If this sounds unfair, it’s because it is. If this doesn’t make common sense, it’s because it doesn’t. It’s the reality where we, as a nation, have found ourselves. Betrayals of the public trust have become so commonplace that the vast majority of us have begun taking injustice for granted. We accept lies even when we know we are being lied to.

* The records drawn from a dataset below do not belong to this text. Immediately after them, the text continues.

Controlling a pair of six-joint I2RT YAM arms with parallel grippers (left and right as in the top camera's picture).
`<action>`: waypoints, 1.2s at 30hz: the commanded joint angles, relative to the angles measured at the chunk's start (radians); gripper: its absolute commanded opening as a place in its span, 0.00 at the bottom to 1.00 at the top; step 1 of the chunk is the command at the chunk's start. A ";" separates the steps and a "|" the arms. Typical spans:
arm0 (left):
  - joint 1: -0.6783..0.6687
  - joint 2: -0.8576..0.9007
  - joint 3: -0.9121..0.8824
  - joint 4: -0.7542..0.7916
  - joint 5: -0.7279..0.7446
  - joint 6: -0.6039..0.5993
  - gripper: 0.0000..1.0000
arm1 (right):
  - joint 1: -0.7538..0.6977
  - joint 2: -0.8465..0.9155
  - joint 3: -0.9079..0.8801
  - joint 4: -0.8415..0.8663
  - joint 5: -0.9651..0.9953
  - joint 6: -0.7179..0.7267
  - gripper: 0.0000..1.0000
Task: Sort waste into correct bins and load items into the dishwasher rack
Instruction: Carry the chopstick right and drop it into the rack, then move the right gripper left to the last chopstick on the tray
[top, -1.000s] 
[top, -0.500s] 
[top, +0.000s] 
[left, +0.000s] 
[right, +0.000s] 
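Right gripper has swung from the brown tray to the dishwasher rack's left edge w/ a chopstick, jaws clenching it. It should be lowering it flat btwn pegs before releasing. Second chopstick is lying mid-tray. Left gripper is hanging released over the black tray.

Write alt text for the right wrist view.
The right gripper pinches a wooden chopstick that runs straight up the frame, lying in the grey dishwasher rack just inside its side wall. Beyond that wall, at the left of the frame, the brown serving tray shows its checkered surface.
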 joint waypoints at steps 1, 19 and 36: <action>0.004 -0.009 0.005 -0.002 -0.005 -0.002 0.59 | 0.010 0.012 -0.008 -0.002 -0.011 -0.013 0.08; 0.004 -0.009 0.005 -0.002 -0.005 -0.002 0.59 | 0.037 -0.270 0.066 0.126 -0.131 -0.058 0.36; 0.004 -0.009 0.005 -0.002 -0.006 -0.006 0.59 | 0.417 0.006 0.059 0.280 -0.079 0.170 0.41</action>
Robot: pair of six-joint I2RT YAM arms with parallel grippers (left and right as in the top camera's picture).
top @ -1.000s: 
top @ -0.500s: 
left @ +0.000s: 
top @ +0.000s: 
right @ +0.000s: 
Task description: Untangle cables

We accept the empty promises of reform with deep-seated cynicism and believe we are powerless to do anything about it.
I do think we have choices, though.
Rather than throwing up our hands in resignation or taking to the streets in angry and unfocused protest, it’s possible to direct our frustration and anger in ways that can and do make a difference. I know because I’ve succeeded in doing this in the courtroom—not to the extent or as effectively as I would have liked but long enough to know that justice can and will ultimately triumph when the truth is exposed. As I have sought to convey in these pages, fighting for justice demands a willingness to carefully examine the facts, think clearly about the nature of the betrayal, understand what can be done about it, and find a solution that will do the most good. Democracy is not a spectator sport. The powerful corporate and government forces that minimize the less powerful must be challenged, even in the face of overwhelming odds.